Requirement
Check each line of the material, and show the ones that include the word "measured".

START Given records

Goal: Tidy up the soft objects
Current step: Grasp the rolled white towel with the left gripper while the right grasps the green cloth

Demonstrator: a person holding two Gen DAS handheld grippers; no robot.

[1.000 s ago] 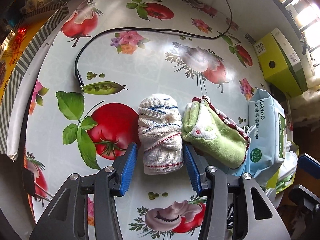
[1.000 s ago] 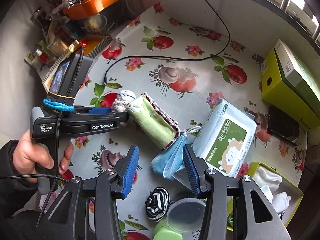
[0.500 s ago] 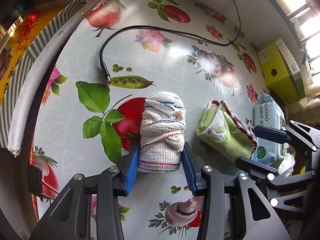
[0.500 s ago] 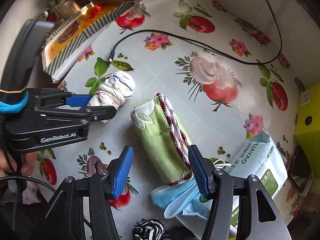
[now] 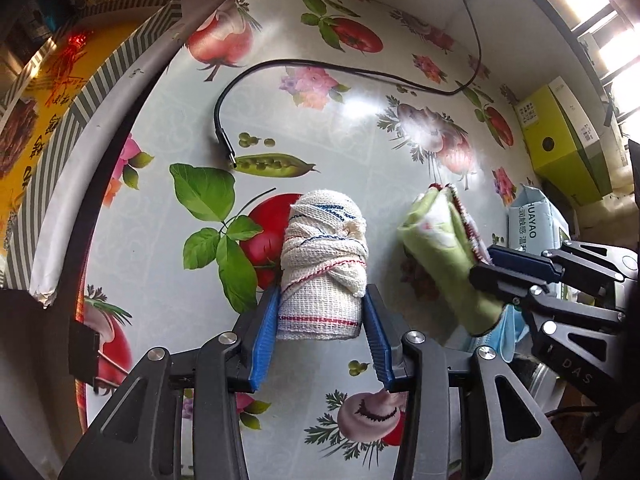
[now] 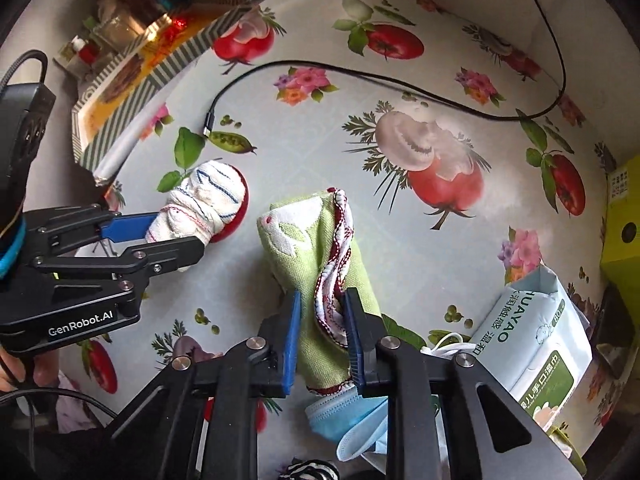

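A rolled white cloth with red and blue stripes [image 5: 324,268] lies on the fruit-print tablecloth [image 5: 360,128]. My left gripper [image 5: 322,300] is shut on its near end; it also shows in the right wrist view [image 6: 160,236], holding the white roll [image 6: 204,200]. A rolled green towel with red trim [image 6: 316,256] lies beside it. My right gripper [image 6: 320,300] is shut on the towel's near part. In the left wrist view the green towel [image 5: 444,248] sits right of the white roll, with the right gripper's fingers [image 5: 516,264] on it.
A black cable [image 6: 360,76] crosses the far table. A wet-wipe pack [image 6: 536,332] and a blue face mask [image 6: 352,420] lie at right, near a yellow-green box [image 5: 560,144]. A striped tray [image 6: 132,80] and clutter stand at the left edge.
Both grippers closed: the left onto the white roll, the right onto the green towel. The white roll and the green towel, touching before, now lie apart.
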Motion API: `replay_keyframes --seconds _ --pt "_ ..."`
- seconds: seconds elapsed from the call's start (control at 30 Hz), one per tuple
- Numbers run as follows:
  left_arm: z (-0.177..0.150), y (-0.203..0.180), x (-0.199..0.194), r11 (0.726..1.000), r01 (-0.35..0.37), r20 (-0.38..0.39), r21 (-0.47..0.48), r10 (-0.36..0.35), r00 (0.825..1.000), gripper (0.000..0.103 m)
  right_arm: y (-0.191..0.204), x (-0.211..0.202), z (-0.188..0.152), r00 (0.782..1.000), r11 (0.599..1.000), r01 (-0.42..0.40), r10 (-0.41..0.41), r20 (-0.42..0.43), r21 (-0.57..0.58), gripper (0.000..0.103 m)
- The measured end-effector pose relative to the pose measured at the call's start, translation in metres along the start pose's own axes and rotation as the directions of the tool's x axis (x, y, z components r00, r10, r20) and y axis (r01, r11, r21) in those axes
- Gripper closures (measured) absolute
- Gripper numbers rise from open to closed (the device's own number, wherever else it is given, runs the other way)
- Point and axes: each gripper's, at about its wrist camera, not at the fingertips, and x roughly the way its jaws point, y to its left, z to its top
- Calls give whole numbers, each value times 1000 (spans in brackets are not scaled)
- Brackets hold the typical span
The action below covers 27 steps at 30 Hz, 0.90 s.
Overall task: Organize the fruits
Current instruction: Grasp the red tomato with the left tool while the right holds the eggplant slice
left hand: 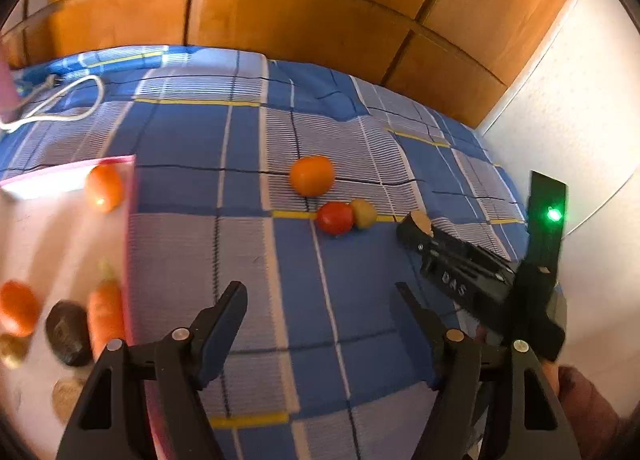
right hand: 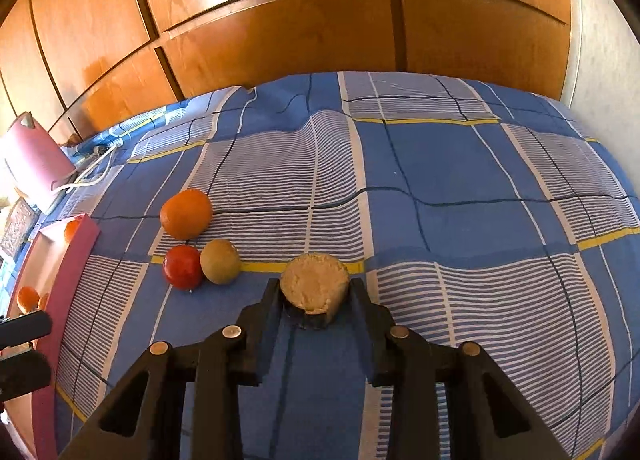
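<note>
My right gripper (right hand: 314,294) is shut on a round beige fruit piece (right hand: 314,280) with a rough top and a dark underside, low over the blue plaid bedsheet (right hand: 440,180). To its left lie an orange (right hand: 186,214), a red tomato (right hand: 183,266) and a yellow-brown fruit (right hand: 220,261), the last two touching. My left gripper (left hand: 320,296) hangs open over the sheet with nothing between its fingers. Ahead of it are the orange (left hand: 312,175), the tomato (left hand: 335,217) and the yellow-brown fruit (left hand: 364,213). The right gripper (left hand: 420,234) shows at the right with the beige piece (left hand: 420,220).
A pink-rimmed tray (left hand: 130,220) at the left holds an orange fruit (left hand: 103,187), a carrot (left hand: 106,312), a dark avocado (left hand: 68,332) and other blurred produce. A pink box (right hand: 32,156) and white cable (right hand: 92,176) lie at the far left. Wooden wardrobe doors (right hand: 280,40) stand behind.
</note>
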Motion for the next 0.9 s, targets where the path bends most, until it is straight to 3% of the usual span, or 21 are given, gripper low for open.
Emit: replay_keyframes --seconds 0.17,0.57,0.83,0.9 --pt "17 -6 25 999 1 -35 41 1 999 58 -3 0 -1 1000 1000 -18 18 9 15 69" --pt "45 -23 79 985 -8 -113 171 27 993 57 -11 0 -1 998 997 -63 62 19 53 69" --pt "51 -34 97 971 -31 -108 238 58 992 58 -12 0 -1 997 996 -72 71 21 61 69" --pt "52 -36 99 968 -35 -102 250 62 993 72 -12 0 -1 997 996 -71 70 21 60 69"
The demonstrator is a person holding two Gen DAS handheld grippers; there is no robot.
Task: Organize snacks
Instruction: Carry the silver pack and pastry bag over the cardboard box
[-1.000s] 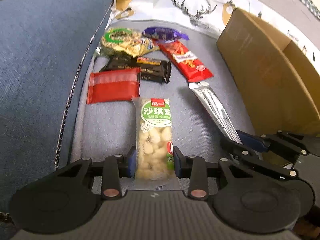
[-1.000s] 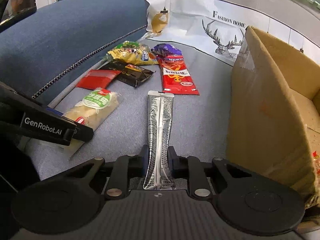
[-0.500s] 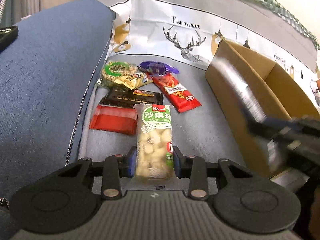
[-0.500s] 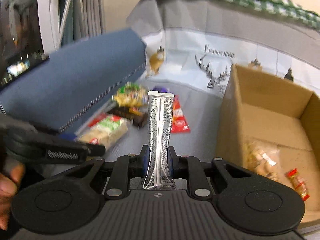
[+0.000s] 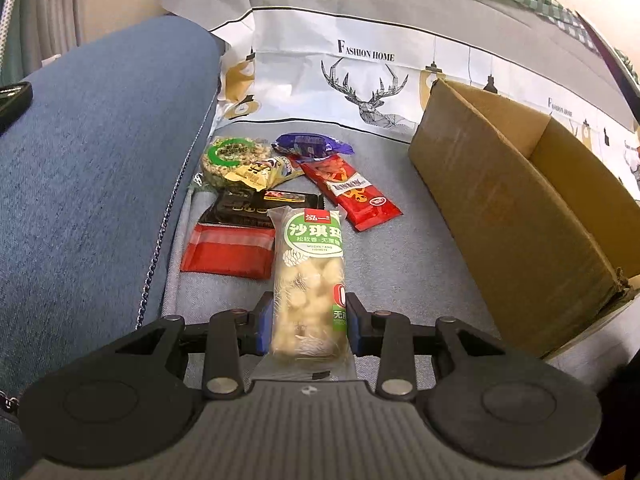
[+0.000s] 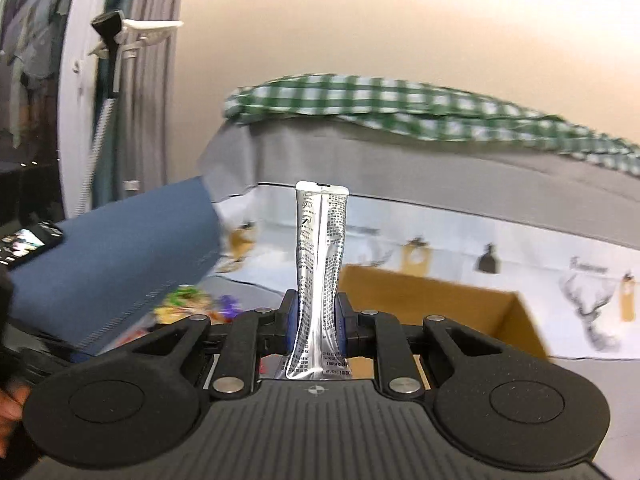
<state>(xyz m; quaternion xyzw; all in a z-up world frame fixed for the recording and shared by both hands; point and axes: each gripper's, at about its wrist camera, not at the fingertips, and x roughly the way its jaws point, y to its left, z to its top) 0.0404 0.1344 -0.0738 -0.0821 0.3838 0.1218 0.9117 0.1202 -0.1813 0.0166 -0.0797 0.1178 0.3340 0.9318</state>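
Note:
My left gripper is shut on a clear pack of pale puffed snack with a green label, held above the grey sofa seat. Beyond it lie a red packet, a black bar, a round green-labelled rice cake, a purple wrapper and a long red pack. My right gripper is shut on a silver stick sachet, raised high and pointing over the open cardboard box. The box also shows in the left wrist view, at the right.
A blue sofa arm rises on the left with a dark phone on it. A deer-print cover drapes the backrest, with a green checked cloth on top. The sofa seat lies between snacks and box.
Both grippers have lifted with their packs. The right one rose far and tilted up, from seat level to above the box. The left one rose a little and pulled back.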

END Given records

Solution for this task
- The measured end-effector pose relative to the pose measured at the call's start, translation in metres along the start pose's own axes and rotation as the directions of the tool's x axis (x, y, z components r00, r10, r20) and y axis (r01, r11, r21) in those axes
- Gripper closures (measured) absolute

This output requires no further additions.